Partant de la représentation photographique d'un rhinocéros, MONIQUE LEPEUVE, par la dissociation des éléments de cette énorme carcasse préhistorique et par leur animation stylisée, propose en même temps qu'un bestiaire original, comique et parfois grotesque, un univers du bizarre apparenté à la mythologie.

Type de média :
Date de diffusion :
11 janvier 1965
Thèmes :

Éclairage

Ce petit film d'animation est caractéristique des productions du service de la recherche du milieu des années 60 qui, peu à peu, se démarquent de l'idée de recherche audiovisuelle pure au profit de programmes télévisuels plus accessibles au grand public. Développant une trame graphique humoristique plutôt que narrative, Rhinomorphose n'en est pas moins une manière de décliner la notion de découpage/collage à partir de la figure du rhinocéros.
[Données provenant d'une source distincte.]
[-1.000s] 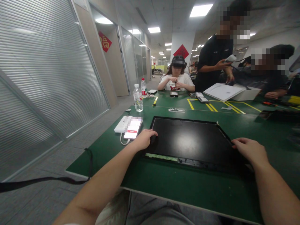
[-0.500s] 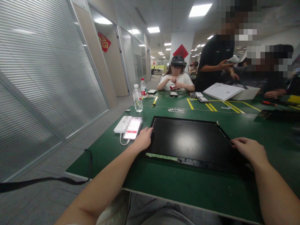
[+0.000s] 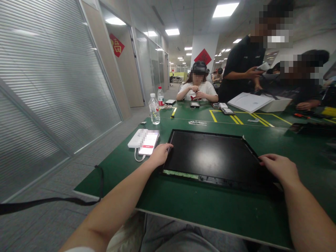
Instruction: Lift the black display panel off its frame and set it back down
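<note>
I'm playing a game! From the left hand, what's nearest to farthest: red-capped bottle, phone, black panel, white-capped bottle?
1. Black panel, touching the left hand
2. Phone, just left
3. White-capped bottle, beyond the phone
4. Red-capped bottle, farther back

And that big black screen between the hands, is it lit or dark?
Dark: the black screen shows no picture, only a pale glare near its middle.

white-capped bottle (image 3: 154, 113), lit phone (image 3: 148, 149), white box (image 3: 277, 104)
</note>
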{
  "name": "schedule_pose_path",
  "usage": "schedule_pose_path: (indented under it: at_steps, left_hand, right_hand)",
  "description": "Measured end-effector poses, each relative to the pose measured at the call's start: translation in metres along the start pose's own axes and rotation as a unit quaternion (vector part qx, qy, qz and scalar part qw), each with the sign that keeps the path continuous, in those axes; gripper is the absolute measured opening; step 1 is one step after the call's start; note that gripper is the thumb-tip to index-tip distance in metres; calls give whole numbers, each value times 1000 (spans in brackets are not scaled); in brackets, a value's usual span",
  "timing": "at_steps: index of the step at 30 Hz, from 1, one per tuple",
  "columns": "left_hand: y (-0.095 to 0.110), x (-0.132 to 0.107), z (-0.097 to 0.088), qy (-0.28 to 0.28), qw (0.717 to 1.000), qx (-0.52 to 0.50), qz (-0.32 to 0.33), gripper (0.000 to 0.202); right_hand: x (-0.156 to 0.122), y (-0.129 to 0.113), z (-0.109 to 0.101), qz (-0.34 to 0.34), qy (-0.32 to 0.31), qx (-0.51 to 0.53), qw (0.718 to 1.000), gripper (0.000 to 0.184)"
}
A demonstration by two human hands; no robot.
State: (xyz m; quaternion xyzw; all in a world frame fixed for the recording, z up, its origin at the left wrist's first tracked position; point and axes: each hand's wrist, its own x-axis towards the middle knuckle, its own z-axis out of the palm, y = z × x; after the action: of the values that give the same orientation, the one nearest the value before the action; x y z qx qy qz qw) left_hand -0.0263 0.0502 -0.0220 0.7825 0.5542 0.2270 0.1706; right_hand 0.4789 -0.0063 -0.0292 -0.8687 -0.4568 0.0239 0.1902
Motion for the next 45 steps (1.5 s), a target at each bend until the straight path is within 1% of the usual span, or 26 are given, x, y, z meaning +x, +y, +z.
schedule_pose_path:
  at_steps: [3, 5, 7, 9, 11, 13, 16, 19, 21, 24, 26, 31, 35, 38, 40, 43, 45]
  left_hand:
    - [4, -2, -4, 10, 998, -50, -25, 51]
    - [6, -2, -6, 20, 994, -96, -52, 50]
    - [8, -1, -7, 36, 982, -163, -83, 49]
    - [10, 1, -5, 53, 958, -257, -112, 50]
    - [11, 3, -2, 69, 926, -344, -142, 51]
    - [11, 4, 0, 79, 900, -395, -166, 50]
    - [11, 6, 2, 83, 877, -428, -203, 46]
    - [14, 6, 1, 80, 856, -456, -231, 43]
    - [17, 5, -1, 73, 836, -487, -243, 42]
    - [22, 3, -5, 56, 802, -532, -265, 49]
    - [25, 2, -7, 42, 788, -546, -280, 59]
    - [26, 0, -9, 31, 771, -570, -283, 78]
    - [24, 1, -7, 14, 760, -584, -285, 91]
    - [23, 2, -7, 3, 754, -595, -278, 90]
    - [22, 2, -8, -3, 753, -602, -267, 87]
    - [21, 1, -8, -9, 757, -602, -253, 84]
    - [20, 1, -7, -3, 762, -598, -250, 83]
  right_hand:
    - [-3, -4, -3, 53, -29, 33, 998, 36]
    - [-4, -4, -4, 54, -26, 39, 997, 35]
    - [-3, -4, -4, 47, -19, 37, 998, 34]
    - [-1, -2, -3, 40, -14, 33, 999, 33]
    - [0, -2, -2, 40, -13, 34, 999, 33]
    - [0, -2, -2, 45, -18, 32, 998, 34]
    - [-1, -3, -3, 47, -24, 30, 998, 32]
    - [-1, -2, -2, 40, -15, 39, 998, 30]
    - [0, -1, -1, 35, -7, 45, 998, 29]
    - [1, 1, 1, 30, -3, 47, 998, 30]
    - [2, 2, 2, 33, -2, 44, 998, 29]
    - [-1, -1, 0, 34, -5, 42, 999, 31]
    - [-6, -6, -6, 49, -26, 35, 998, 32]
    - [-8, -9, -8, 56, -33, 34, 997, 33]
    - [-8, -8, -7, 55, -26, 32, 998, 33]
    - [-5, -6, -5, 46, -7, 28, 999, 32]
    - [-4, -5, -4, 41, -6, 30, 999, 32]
L'idée de représentation prend alors une nouvelle dimension où la relation audiovisuelle s'organise, non sans référence, à cet animal, autour des sons de la corne. Bernard Parmegianni se joue en effet des phénomènes d'échelle, de mouvement ou de transformation de l'image par la manipulation des sons de corne sous toutes ses formes : sons instrumentaux déformés (trompettes, trombone, cornet), ou sonorités électroniques qui synthétisent ce véritable thème sonore.
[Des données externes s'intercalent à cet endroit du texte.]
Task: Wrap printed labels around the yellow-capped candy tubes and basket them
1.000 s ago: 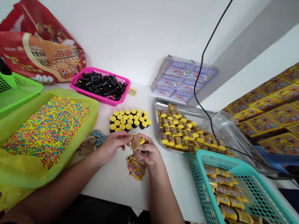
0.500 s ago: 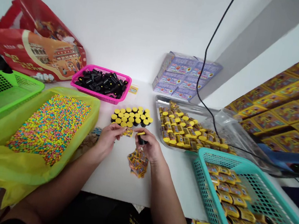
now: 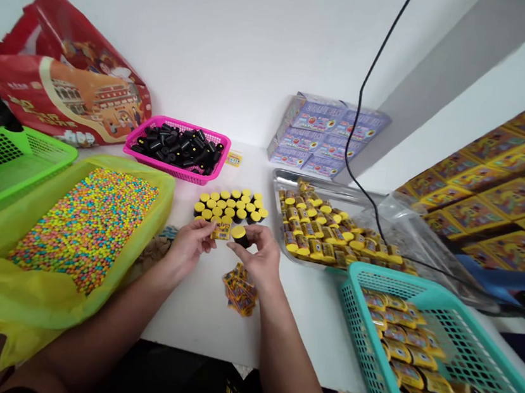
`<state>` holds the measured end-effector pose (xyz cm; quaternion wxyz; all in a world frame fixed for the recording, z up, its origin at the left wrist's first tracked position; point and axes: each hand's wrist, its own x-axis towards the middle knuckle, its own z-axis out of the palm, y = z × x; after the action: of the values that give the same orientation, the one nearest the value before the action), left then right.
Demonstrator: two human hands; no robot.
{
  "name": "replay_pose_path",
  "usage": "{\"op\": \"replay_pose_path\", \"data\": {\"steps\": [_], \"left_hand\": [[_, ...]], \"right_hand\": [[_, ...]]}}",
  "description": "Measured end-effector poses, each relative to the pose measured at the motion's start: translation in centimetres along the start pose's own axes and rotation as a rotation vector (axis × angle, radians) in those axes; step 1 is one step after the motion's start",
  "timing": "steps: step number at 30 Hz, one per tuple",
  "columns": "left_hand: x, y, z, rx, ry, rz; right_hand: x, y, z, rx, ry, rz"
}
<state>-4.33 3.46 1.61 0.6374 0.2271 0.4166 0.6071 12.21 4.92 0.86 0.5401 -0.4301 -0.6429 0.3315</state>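
Note:
Between the thumb and fingers of my left hand (image 3: pixel 192 245) is a small printed yellow label (image 3: pixel 221 228), held flat to the right. My right hand (image 3: pixel 262 257) grips a small black canister with a yellow lid (image 3: pixel 239 234), its lid facing up and toward me. Label and canister are close side by side; whether they touch I cannot tell. Just beyond both hands stands a cluster of black canisters with yellow lids (image 3: pixel 231 204). A loose pile of printed labels (image 3: pixel 240 289) lies on the white table (image 3: pixel 189 321), below my right hand.
At the left, a yellow-lined tub (image 3: pixel 167 191) holds colourful candy beads (image 3: pixel 91 226). Behind are a pink basket (image 3: pixel 217 172) of black canisters and a red bag (image 3: pixel 78 97). To the right, a metal tray (image 3: pixel 277 189) and a teal basket (image 3: pixel 353 316) hold labelled canisters. A black cable (image 3: pixel 359 106) hangs down.
The canister in my right hand has turned from tilted to more upright, lid now showing fully. My left hand still holds the label, which has shifted slightly left and is turned flatter.

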Motion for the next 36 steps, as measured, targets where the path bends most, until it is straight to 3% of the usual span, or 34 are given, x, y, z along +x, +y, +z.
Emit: {"op": "replay_pose_path", "data": {"steps": [9,16,25,36], "left_hand": [[0.11,-0.02,-0.14,-0.125,-0.058,-0.04],[0.05,0.03,-0.16,-0.106,-0.071,-0.012],[-0.39,0.36,0.16,-0.055,-0.071,0.017],[-0.35,0.33,0.2,-0.043,-0.03,0.042]], "right_hand": [[-0.11,-0.7,-0.17,-0.198,-0.016,-0.216],[-0.13,-0.75,-0.23,-0.259,-0.024,-0.368],[-0.27,-0.49,-0.01,-0.312,0.008,-0.421],[-0.52,0.04,0.25,-0.333,-0.054,-0.338]]}}
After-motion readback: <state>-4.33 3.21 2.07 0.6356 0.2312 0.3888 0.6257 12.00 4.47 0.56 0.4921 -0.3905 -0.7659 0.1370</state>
A la proposition visuelle d'une corne de rhinocéros qui se transforme littéralement en arbre, Bernard PARMEGIANNI propose des transformations sonore comparables, aux dessins stylisés de l'animal il répond avec humour par des sonorités improbables. Un petit film sans prétention qui révèle néanmoins le travail du son et de l'image dans un entrelacement audiovisuel délirant.